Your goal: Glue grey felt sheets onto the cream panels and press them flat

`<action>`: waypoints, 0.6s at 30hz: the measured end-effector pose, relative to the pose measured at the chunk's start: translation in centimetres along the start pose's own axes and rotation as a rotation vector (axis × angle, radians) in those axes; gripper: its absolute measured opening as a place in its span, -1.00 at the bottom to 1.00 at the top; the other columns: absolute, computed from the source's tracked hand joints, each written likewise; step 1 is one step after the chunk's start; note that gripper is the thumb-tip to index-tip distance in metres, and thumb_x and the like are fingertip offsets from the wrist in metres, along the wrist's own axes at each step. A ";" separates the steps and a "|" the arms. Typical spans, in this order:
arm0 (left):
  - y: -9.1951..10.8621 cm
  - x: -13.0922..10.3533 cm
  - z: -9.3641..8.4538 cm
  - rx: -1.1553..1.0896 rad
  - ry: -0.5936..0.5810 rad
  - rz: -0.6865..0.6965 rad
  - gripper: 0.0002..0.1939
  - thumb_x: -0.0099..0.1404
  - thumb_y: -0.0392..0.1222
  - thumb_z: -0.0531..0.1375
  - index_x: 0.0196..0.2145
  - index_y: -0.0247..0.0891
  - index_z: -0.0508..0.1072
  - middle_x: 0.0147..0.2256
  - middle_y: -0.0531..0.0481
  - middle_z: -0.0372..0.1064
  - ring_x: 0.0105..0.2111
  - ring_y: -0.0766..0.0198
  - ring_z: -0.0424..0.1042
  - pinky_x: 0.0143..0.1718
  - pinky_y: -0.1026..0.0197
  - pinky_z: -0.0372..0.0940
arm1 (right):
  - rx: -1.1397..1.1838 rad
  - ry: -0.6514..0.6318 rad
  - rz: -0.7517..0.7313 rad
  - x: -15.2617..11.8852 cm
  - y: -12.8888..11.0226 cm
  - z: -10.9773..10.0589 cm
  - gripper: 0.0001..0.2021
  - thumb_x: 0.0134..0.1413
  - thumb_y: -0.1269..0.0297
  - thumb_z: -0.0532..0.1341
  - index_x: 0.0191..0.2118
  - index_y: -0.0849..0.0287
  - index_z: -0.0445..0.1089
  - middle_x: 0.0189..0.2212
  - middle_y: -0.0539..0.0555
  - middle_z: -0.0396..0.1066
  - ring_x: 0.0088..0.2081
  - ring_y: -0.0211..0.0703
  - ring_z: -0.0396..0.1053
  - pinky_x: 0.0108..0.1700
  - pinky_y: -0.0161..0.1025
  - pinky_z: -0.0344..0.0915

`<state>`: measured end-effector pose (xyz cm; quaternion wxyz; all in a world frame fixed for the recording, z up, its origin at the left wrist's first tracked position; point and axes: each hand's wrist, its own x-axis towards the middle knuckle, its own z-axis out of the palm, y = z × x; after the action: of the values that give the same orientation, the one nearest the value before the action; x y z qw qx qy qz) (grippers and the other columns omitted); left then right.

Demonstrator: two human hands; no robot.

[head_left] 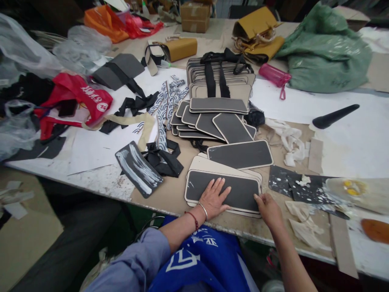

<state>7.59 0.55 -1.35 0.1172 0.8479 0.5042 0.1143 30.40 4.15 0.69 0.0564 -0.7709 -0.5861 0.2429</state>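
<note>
A dark grey panel with a pale rim [237, 188] lies on top of a small stack of beige panels [209, 165] at the table's front edge. Flat on its face rests my left hand [214, 197], fingers spread. My right hand [269, 209] pinches the panel's right end between thumb and curled fingers. Just behind, another dark panel [241, 155] overlaps the stack. Farther back is a loose pile of similar panels [209, 123], some fanned out. To the left, a dark piece smeared with white paste [138, 168] lies by itself.
Black straps [165, 160] and patterned strips [165, 105] lie left of the pile. A strapped bundle of panels [220, 77] stands behind it. Glue-spotted black sheets [304, 188], crumpled cloth [290, 140] and a black tool [334, 117] are at right. A green sack [328, 56] sits farther back.
</note>
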 end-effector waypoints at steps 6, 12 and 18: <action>-0.4 -0.4 -0.7 -0.035 -0.014 0.003 -0.27 0.17 0.21 0.00 0.18 -0.28 0.01 0.22 -0.32 -0.19 0.22 0.00 -0.23 0.18 -0.04 -0.17 | -0.015 0.022 0.020 -0.2 0.0 0.1 -0.76 -0.05 0.08 0.03 -0.57 0.09 0.06 -0.65 -0.04 0.18 -0.57 -0.19 0.15 -0.49 -0.29 -0.01; -3.2 -3.8 -2.4 0.007 -0.060 -0.009 -0.37 0.21 0.00 0.08 0.15 -0.36 0.05 0.19 -0.32 -0.09 0.21 0.06 -0.16 0.17 -0.01 -0.07 | 0.005 0.033 0.026 -0.7 -0.4 0.0 -0.78 -0.01 0.13 0.04 -0.55 0.10 0.06 -0.63 -0.05 0.16 -0.54 -0.20 0.12 -0.46 -0.29 -0.03; -3.7 -5.0 -2.1 0.046 -0.087 0.067 -0.36 0.12 -0.11 0.21 0.12 -0.26 0.10 0.19 -0.35 -0.10 0.21 -0.03 -0.18 0.14 -0.09 -0.02 | 0.028 0.036 0.040 -0.8 -0.6 0.1 -0.77 -0.01 0.12 0.05 -0.54 0.10 0.05 -0.62 -0.05 0.14 -0.54 -0.20 0.11 -0.45 -0.30 -0.04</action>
<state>1.48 -1.97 -0.87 0.1157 0.8709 0.4726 0.0697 29.71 3.58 1.06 0.0729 -0.7859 -0.5660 0.2382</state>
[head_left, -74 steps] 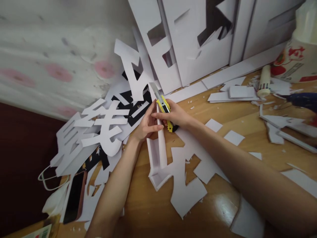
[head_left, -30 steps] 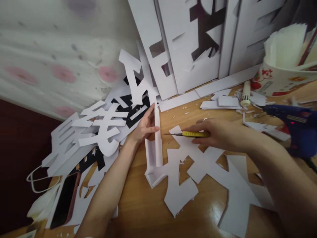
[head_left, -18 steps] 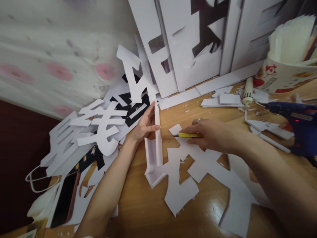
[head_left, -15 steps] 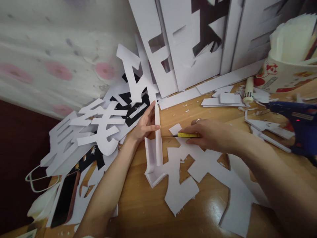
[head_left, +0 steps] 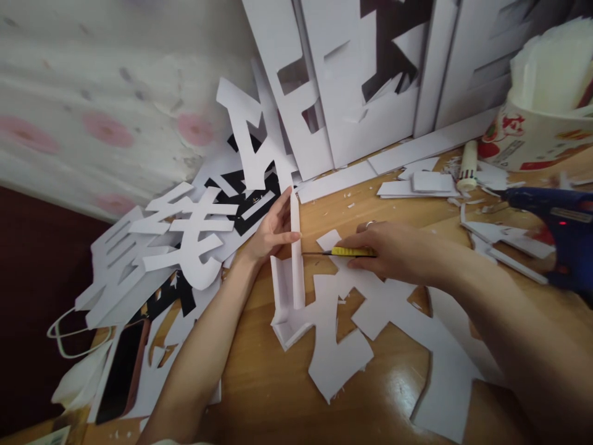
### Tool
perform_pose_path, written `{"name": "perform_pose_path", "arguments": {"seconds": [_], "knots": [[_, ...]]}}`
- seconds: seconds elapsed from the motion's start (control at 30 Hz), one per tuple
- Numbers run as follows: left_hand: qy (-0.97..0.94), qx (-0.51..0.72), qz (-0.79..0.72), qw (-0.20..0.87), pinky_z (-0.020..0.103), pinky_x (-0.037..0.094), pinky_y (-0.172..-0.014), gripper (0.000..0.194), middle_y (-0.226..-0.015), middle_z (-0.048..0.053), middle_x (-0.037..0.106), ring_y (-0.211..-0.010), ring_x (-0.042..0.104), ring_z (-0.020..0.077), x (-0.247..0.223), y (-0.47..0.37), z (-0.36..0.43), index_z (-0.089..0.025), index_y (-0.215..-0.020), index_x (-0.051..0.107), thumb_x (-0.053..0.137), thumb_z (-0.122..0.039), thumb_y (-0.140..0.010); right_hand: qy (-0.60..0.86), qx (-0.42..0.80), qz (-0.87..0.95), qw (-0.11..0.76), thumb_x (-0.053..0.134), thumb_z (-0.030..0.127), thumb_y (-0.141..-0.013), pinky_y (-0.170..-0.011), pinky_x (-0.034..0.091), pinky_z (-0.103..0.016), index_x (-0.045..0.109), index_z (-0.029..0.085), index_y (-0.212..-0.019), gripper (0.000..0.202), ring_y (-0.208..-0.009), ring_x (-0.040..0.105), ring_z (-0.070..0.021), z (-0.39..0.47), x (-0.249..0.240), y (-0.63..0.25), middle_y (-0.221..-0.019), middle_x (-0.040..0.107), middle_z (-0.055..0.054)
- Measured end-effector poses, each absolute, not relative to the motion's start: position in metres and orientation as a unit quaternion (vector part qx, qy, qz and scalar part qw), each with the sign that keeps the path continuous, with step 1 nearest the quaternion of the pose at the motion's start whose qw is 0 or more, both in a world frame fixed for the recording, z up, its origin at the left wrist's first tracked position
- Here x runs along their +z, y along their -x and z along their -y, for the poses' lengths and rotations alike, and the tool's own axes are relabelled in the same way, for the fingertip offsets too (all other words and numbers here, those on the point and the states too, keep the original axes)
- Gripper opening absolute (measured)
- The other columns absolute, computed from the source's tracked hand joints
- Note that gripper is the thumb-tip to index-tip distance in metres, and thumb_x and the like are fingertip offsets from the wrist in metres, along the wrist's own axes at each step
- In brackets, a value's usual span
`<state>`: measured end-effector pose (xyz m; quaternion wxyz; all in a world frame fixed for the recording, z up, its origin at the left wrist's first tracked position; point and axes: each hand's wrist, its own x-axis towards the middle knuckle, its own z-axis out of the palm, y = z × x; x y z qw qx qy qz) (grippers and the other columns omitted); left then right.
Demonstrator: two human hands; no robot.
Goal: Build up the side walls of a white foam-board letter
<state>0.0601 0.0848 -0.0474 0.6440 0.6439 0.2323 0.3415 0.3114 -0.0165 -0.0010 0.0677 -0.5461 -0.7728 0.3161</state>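
We can read no word, brand or number for certain. On the paper bucket [head_left: 523, 145] we see a red printed figure [head_left: 512, 125] and, below it, dark lettering [head_left: 507, 152] too small to make out. Nearer us than the bucket, the glue gun [head_left: 546, 204] bears a pale label [head_left: 578, 215], illegible to us. Well left of the bucket, a white cut-out [head_left: 197, 238] resembles a written character we cannot identify.

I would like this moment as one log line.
left hand: holds strip | right hand: holds cutter, blade pointing at strip | glue gun: at picture's right edge
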Motion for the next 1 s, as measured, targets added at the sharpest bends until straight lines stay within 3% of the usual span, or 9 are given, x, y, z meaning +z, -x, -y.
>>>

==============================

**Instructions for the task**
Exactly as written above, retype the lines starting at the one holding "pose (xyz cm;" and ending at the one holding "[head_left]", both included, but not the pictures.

**The completed task**
`<state>`: measured end-effector pose (xyz cm; quaternion wxyz; all in a world frame fixed for the recording, z up, its origin at the left wrist's first tracked position; point and axes: each hand's wrist, its own x-axis towards the middle knuckle, its own z-axis out of the palm, y = z × x; after the action: of the values that give the same orientation, the one nearest the value before the action; x y z qw qx qy qz) (grippers and the other columns omitted); left then right.

Demonstrator: two human hands; no robot.

[head_left] 

Nothing else remains to be done for this exercise.